Your task: If a line in the data below includes the string "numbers", please return a copy of it.

═══ Dataset excerpt

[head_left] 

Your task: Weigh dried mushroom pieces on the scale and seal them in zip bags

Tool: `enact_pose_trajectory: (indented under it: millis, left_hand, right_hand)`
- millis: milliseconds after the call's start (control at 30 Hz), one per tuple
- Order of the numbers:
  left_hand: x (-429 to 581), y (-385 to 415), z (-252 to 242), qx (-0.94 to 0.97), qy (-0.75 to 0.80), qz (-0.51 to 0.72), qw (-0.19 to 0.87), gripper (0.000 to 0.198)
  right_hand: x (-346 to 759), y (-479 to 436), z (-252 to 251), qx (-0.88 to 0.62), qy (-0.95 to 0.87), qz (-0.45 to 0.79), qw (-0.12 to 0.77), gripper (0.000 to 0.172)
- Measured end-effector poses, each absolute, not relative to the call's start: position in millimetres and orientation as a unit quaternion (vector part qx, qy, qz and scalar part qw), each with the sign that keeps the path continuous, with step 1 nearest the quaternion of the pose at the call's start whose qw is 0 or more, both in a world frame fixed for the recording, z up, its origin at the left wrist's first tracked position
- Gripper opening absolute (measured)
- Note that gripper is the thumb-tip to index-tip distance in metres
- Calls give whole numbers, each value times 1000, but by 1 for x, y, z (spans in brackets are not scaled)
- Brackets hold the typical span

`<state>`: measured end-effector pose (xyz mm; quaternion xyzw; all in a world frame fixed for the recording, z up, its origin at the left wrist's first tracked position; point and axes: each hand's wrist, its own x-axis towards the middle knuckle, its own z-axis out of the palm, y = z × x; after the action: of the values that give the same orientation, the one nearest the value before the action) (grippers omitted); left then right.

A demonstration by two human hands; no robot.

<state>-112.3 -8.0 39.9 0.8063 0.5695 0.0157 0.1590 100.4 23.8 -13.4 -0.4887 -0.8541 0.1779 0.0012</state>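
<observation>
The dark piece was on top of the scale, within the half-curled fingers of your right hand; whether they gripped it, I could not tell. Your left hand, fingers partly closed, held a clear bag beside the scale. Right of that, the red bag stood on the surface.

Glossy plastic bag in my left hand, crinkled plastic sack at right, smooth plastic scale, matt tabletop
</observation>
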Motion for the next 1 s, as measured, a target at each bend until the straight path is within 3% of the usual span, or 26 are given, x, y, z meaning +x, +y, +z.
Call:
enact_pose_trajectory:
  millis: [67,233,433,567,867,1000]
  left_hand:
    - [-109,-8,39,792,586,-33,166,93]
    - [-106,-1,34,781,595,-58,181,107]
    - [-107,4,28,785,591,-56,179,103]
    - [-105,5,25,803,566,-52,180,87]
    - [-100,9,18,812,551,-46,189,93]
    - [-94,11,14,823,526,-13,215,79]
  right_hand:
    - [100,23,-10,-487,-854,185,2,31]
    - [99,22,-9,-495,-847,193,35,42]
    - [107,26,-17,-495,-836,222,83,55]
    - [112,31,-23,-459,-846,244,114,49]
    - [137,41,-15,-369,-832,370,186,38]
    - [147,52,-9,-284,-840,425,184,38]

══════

Written solution:
- Order of the numbers:
- Calls give whole numbers, each value times 1000, but by 1 for x, y, z (spans in brackets are not scaled)

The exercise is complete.